Poi, quando il Buddismo si espanse dall’India attraverso l’Asia orientale, arrivò anche in Corea. Per mille anni il Buddismo Mahayana, giunto attraverso la Cina, fu la religione di corte e la fede popolare della monarchia coreana. Numerosi templi buddisti furono eretti a spese del governo. Monaci e monache divennero una normale caratteristica della società coreana.
L’educazione e le belle arti si ispirarono agli insegnamenti buddisti. Potenti abati furono consiglieri del re e maestri di morale. Grandissimo, dunque, è l’effetto religioso- etico-culturale che un millennio d’arte e di pensiero buddista ha avuto sul cuore e sulla mente dei coreani.

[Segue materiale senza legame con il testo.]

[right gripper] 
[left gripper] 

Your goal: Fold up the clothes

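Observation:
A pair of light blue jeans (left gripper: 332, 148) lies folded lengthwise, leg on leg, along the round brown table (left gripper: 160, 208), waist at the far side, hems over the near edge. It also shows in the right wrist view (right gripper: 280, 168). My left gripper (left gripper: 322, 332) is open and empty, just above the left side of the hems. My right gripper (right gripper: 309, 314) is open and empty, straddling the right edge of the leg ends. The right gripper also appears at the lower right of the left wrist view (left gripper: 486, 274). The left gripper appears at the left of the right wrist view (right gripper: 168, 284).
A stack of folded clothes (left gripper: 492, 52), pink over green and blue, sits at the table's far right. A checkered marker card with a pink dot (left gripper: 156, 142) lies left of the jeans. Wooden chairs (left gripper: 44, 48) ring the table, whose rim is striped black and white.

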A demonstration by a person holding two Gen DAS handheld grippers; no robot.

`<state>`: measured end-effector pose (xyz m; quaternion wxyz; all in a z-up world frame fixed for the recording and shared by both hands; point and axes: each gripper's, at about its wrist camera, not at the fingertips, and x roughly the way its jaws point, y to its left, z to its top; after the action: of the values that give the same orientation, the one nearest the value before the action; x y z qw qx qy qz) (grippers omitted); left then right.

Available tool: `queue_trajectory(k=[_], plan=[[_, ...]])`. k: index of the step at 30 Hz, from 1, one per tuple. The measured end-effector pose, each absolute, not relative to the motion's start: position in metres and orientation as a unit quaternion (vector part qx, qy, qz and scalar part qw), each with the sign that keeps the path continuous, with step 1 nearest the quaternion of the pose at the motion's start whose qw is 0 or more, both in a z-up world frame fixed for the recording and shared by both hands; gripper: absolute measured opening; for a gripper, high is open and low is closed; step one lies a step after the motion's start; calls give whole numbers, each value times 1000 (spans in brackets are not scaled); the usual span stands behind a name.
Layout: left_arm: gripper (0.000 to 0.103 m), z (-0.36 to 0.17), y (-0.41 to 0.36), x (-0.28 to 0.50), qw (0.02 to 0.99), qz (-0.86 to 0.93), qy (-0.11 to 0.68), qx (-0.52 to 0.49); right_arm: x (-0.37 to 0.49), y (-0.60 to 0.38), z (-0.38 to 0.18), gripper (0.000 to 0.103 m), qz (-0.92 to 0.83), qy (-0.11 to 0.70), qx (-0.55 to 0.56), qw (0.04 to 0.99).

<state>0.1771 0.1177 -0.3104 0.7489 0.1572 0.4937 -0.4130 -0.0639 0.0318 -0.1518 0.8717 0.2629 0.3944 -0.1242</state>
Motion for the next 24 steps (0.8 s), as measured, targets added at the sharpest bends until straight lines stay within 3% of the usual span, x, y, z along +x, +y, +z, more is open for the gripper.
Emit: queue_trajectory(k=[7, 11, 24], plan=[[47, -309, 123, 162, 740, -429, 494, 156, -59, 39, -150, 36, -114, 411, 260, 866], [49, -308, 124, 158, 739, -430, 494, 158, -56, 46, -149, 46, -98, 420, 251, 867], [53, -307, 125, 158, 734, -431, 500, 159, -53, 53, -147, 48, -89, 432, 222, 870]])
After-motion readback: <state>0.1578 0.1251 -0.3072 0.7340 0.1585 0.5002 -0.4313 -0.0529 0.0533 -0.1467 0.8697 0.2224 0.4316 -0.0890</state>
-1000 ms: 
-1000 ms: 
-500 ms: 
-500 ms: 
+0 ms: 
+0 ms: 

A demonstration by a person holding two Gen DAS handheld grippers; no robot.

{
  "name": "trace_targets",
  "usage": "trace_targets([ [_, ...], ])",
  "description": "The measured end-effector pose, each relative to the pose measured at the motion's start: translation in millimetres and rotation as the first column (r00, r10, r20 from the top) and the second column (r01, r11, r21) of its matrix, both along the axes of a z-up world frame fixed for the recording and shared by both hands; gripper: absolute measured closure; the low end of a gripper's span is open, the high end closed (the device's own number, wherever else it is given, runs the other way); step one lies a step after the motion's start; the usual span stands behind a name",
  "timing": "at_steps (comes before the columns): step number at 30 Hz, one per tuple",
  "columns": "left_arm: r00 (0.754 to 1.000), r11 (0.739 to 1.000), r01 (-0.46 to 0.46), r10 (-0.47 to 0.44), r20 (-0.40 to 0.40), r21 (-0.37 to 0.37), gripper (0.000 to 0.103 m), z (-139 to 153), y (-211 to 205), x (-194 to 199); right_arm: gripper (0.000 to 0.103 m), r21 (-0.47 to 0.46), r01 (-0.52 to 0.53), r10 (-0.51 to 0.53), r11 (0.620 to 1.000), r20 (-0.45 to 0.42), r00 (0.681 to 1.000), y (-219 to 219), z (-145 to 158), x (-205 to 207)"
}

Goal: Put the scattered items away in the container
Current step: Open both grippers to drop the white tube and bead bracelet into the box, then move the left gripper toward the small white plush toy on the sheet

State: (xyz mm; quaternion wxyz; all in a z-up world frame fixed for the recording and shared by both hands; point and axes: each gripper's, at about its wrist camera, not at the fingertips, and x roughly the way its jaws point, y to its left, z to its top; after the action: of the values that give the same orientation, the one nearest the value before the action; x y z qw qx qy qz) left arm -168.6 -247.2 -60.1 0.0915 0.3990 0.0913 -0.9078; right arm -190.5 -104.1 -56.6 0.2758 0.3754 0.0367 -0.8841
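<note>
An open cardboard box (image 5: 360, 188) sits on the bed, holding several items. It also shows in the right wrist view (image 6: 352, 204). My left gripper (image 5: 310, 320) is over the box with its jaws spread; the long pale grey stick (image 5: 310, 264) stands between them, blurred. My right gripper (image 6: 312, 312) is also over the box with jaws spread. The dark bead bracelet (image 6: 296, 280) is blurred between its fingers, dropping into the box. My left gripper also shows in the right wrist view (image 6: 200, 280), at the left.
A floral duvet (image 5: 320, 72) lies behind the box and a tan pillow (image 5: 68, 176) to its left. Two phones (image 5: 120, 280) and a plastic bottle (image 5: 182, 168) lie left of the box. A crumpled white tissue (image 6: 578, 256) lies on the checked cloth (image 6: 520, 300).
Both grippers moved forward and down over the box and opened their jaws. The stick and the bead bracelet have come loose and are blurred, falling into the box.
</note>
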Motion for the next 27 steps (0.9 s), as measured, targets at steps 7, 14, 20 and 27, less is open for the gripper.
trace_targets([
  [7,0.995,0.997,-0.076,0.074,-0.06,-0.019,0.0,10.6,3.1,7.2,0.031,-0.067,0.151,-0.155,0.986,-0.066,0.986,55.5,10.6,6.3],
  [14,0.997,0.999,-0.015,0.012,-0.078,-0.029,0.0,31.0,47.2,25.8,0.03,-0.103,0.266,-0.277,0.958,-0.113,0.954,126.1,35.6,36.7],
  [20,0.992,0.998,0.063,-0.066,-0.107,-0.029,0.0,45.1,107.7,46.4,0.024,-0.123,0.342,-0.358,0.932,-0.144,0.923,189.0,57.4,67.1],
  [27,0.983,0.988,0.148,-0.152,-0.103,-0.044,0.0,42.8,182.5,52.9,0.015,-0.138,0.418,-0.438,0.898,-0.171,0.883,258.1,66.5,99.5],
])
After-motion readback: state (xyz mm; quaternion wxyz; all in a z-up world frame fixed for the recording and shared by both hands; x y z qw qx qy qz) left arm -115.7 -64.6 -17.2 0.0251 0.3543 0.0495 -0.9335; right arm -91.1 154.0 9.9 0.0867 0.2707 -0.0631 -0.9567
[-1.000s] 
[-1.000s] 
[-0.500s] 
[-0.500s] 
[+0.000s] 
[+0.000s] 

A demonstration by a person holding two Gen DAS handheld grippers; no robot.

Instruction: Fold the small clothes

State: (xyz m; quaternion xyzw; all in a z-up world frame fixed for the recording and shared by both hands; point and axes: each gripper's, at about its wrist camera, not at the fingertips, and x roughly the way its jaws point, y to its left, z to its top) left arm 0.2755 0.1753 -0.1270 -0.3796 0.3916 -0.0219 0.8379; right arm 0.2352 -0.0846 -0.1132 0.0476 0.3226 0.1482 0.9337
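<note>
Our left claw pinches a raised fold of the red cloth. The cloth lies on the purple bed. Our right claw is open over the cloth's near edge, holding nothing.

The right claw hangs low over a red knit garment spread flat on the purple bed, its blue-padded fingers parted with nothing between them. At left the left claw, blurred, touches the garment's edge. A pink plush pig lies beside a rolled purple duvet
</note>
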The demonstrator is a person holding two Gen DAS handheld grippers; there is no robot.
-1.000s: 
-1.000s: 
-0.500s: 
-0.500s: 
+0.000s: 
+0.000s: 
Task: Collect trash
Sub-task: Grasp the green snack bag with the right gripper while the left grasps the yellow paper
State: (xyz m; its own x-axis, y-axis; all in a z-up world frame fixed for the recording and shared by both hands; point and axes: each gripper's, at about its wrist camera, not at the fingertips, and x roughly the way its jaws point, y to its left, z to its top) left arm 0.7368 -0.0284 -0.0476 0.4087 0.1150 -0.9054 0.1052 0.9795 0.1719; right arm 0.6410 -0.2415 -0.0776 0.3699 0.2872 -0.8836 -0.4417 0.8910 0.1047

Quali sono stati i contributi perenni che il Buddismo Mahayana ha dato alla religione coreana? Ne voglio ricordare cinque.
Primo, il Buddismo è una religione che pone l’accento sulla necessità della salvezza. La quadruplice verità di Gautama Budda afferma che ogni uomo soffre a causa dei suoi desideri insaziabili. Poiché gli uomini sono schiavi di un incessante desiderio di piacere, che inevitabilmente li porta alla delusione, al dolore, alla frustrazione ed al vuoto, il Buddismo si ripropone di offrire una via per sfuggire a questo girovagare senza significato.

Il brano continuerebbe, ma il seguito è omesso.